Anyway, I did not know it was Simchat Torah at the time, or if I somehow did, I was unaware of the customs and significance of the holiday. Like most kinderlach in shul, by the end of the service, I was spaced out and eager to finally hear and end to the rabbi’s long-winded speech, when suddenly, all the adults stand up. It is utter chaos, and not the expected “quickly-head-to-the-parking-lot-to-beat-everyone-in-traffic” post-service chaos I have come to love. Several people ascend the bimah, and my mom and dad instruct me to stand in the aisles with them. The Torah scroll was unwound in its entirety like the infant who learns to pull toilet paper in one, long chain throughout the house. The congregation gathered through the aisles and out through the main doors of the synagogue, carried in their hands the parchment of the Torah by its edges, and the longest strip of text I have ever seen in my life continued to be fed to congregants all the way into the streets.

“This is it! I will finally see the Torah!” I remember thinking, as the parchment found its way towards my family…and right over my head…and away from me. WHAT?! NO!! The adults were holding the parchment of the Torah well above me, and despite jumping up and down and my very best tippy-toes, I could not see anything! My dad yelled at me to “be careful!!” For did I “not realize this was the Torah?!” I was utterly distraught to have come arguably as close as ever to seeing the holy text and be denied once again. One congregant, a man I know not from Adam, must have seen my vertical struggle, and asked the adults around him holding the parchment to lower their stance so I could have a look-see.

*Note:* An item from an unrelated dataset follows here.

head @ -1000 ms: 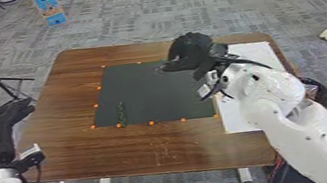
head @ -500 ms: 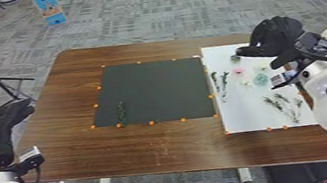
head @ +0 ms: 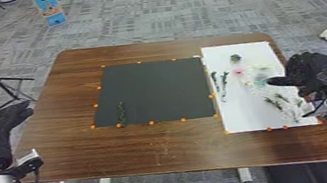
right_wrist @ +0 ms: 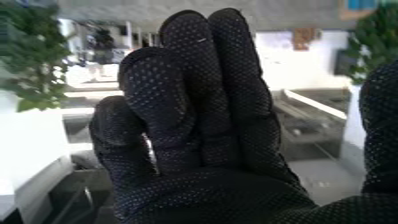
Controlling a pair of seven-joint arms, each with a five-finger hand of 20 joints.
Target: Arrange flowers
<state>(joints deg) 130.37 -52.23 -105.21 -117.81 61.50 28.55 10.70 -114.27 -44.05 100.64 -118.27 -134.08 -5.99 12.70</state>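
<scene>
Probably at the picking step, with 1 sprig (head: 122, 113) on dark mat (head: 159, 87); holds right hand (head: 311, 69) empty, with fingers straight, together; calls next for pinching another stem (head: 224, 78).

Green sprig (head: 122, 113) on dark mat (head: 154, 85); pink flower (head: 238, 70) on white sheet (head: 240, 122).

We see a brown, wood-grained surface (head: 69, 156), a charcoal mat (head: 155, 88), a green sprig (head: 122, 113), a white sheet (head: 242, 120), a pink flower (head: 238, 70), orange markers (head: 151, 122) and mottled grey flooring (head: 159, 14). We find the right hand (head: 309, 69) black, patterned with pale dots.
</scene>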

My eyes beheld the sight of the Torah for the first time that day. It was but for a second, but so beautiful were the inked letters, some long, some anointed with decoration! I had no idea what any of it said, but the connection was made. I was finally a member of the Jewish community respected enough to view G-D’s beautiful word, close enough to the Torah to appreciate its contents, and inspired so greatly by the sight of the text to listen intently to the reading of Bereshit. From there blossomed my interest in Hebrew, my attention to traditions, my faith, and my identity.